Bare: announces analysis-only intent, proceeds immediately.
exploratory Fast triage sweep — walk core flows, collect bugs/data-quality/UX illogicalities,
present a three-section findings table, document bugs in Feature artifacts. No tests written.
Bare: announces intent, asks "full app or specific area?"
nightly Run all Feature tests, mark broken, discover new URLs, create stub Features.
Bare: announces N tests + discovery run, proceeds immediately.
report Read-only project health diagnosis. Layered: triage → auth → tests → stability → sync →
coverage → code → bugs → artifacts → drift → tiered 🔴/🟠/🟡 report → recommended next fix.
Stability uses last-10-runs history (catches the "last green, previous 5 red" flakiness).
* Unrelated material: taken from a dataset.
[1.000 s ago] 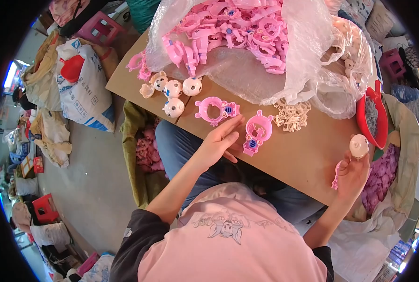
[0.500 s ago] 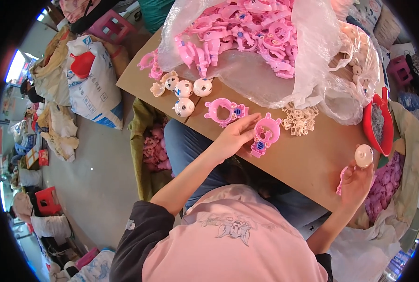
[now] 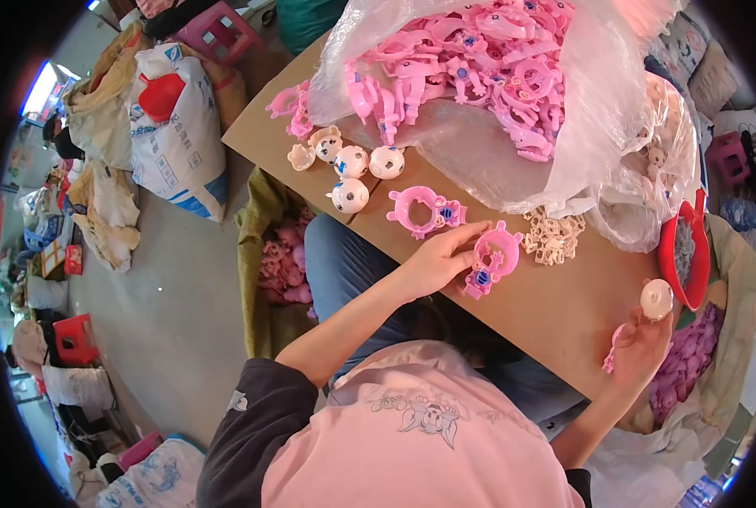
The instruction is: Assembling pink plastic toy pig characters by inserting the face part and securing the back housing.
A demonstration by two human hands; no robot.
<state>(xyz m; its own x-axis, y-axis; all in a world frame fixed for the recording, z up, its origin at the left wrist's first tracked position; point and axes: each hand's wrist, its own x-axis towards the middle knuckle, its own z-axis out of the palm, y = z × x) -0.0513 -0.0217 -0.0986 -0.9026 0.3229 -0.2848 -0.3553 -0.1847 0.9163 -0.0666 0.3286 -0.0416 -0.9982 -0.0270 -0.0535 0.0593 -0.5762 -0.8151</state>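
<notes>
My left hand (image 3: 435,269) is closed at the table's near edge, fingers pinching a pink plastic ring-shaped toy part (image 3: 508,264) with small ears and a blue-marked tab. Just beyond it lies a similar pink toy part (image 3: 405,212). At the table's right end, my right hand (image 3: 640,351) is closed round a round white ball (image 3: 656,300), held up at its fingertips. Another pink piece (image 3: 612,354) shows beside that hand, mostly hidden by it. To the left on the table are several white balls with printed faces (image 3: 350,196) and an open half shell (image 3: 301,157).
A clear plastic bag (image 3: 594,102) heaped with pink parts covers the table's far side. Small beige pieces (image 3: 554,237) lie in a pile near a red scoop (image 3: 674,241). Sacks of pink pieces stand below the table, one left (image 3: 255,254), one right (image 3: 738,339).
The view has shifted slightly, so the table and its things sit a little further right and lower. Both hands keep the same hold.
</notes>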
Code phase auto-skips if not in a code dir. No tests run, no artifacts modified.
Bare: announces full sweep, asks "full report or just one phase?"
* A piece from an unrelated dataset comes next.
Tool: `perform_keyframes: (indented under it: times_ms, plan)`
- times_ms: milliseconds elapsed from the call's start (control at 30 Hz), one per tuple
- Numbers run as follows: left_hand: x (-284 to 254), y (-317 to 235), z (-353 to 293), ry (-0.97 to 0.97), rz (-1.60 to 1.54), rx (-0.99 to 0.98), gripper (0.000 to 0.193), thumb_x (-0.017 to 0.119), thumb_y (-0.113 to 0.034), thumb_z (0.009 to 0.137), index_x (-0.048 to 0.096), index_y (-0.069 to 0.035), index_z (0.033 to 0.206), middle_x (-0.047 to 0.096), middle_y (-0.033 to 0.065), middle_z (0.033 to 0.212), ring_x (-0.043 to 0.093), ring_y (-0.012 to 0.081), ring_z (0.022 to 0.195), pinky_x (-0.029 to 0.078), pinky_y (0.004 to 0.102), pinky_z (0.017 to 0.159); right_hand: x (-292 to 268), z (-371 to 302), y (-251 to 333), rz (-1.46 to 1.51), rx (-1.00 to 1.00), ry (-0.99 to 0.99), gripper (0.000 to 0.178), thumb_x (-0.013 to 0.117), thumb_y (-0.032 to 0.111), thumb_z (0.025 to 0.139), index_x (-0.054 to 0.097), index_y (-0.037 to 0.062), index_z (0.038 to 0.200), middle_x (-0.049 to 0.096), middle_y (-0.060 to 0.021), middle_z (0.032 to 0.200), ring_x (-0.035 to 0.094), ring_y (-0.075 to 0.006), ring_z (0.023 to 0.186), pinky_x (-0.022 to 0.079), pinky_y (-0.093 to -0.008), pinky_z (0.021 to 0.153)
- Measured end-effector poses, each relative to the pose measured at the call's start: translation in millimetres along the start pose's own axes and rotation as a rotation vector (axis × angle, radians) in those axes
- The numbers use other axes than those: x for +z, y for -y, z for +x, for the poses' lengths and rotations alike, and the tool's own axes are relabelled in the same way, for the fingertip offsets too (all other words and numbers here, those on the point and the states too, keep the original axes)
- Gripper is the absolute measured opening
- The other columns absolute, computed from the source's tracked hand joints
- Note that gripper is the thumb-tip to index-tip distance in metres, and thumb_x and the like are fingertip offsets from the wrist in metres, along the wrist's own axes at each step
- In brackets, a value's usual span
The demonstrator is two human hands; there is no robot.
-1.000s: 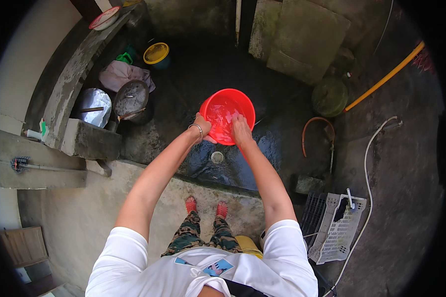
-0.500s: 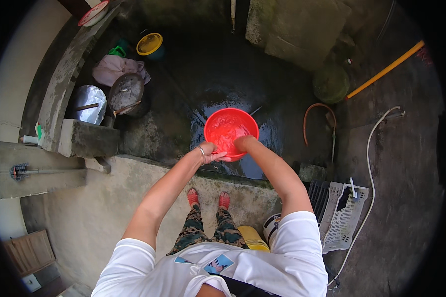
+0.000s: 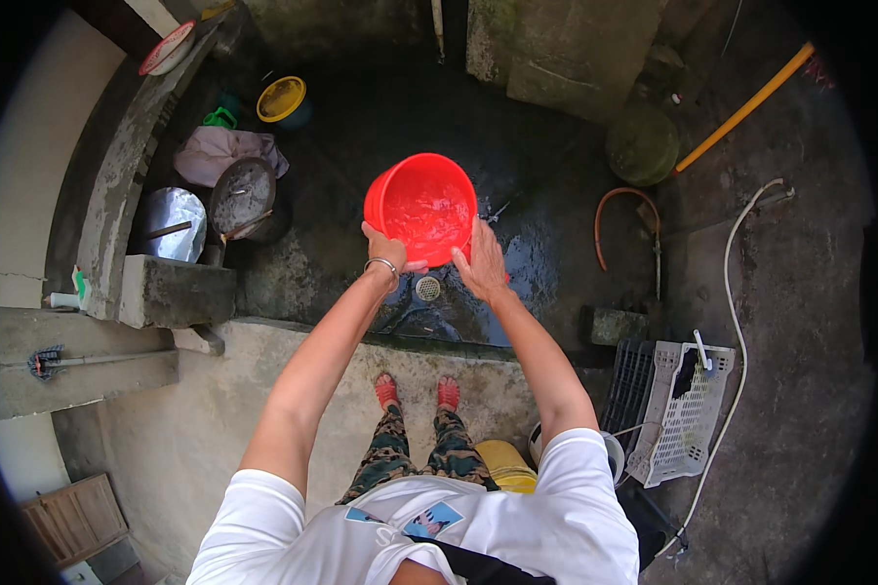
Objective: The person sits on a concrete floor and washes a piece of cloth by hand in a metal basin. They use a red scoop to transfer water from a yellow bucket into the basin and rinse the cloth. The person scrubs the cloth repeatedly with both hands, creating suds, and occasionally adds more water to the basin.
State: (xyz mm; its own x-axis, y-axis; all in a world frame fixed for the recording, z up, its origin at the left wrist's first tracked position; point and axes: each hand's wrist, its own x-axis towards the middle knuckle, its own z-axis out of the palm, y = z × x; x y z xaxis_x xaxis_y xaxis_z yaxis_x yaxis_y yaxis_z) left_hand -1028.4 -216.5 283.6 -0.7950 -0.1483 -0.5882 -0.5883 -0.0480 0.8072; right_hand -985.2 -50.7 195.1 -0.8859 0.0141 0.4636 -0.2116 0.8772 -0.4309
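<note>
A red plastic basin [image 3: 374,198] is held out in front of me above the wet floor, tilted with its opening turned toward me. A little water shows inside it. My left hand [image 3: 387,252], with a bracelet on the wrist, grips its near left edge, thumb up along the side. On the near right side, my right hand [image 3: 482,263] presses against the basin, fingers along the outer wall and thumb near the rim. Just below the basin, a round floor drain [image 3: 427,288] shows in the wet concrete.
A low concrete step edge [image 3: 361,336] lies before my feet. At the left are a lidded pot [image 3: 244,195], a foil-covered round thing [image 3: 178,224] and a yellow-topped bucket [image 3: 282,99]. A grey plastic crate [image 3: 688,419] and a white hose [image 3: 735,292] lie at the right.
The basin has risen and moved away from me, slightly left, and now tilts. My right hand has come out of the water to hold its outside. The floor drain has come into sight.
</note>
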Motion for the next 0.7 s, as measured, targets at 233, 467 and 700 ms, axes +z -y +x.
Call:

Sub-tokens: report tests, report sync, report stability, etc.
References
Load these from references/ when relevant:
- The
helpmetestCLI is the only interface (there is no MCP). For exact command syntax, options, or to confirm a command exists, runhelpmetest <command> --help— it is the source of truth. references/rf-recipes.md— deterministic Robot Framework checks (axe-core, console errors, performance, web vitals, broken links/images, SSL).references/adversarial-patterns.md— attack patterns for forms, modals, keyboard nav, persistence.references/ux-heuristics.md— Laws of UX, Nielsen's 10, a11y — for evaluating screenshots / writing UX findings.
Output Artifacts
ValidationReport
Created by validate mode after reviewing one or more tests.
{
"type": "ValidationReport",
"id": "validation-[timestamp]",
"name": "ValidationReport: [N] tests reviewed",
"content": {
"overview": "Reviewed [N] tests. [X] passed (A/B grade), [Y] failed (C/D/F grade).",
"summary": {
"total": <int>,
"grade_distribution": { "A": <int>, "B": <int>, "C": <int>, "D": <int>, "F": <int> },
"r11_mutagen_failures": [<test_ids>],
"r12_framework_tests": [<test_ids>],
"r13_overmocking": [<test_ids>],
"bullshit_score_avg": <float>|null
},
"tests": [
{ "test_id": "...", "name": "...",
"grade": "A|B|C|D|F",
"r_scores": { "r1": "PASS|FAIL", "r2": "PASS|FAIL", ... },
"r11_mutation_resistance": "PASS|FAIL",
"r12_business_logic": "PASS|FAIL",
"r13_minimal_mocking": "PASS|FAIL",
"fail_reasons": ["R11: ...", "R12: ..."],
"recommendation": "ship|rewrite|delete",
"fix_notes": "<what to fix if rewrite>" }
],
"actions": { "ship": [<ids>], "rewrite": [<ids>], "delete": [<ids>] }
}
}
RegressionRun
Created by change-impact mode. See modes/regression.md for full schema.
CoverageReport
Created by coverage and pr-review modes. See modes/coverage.md for full schema.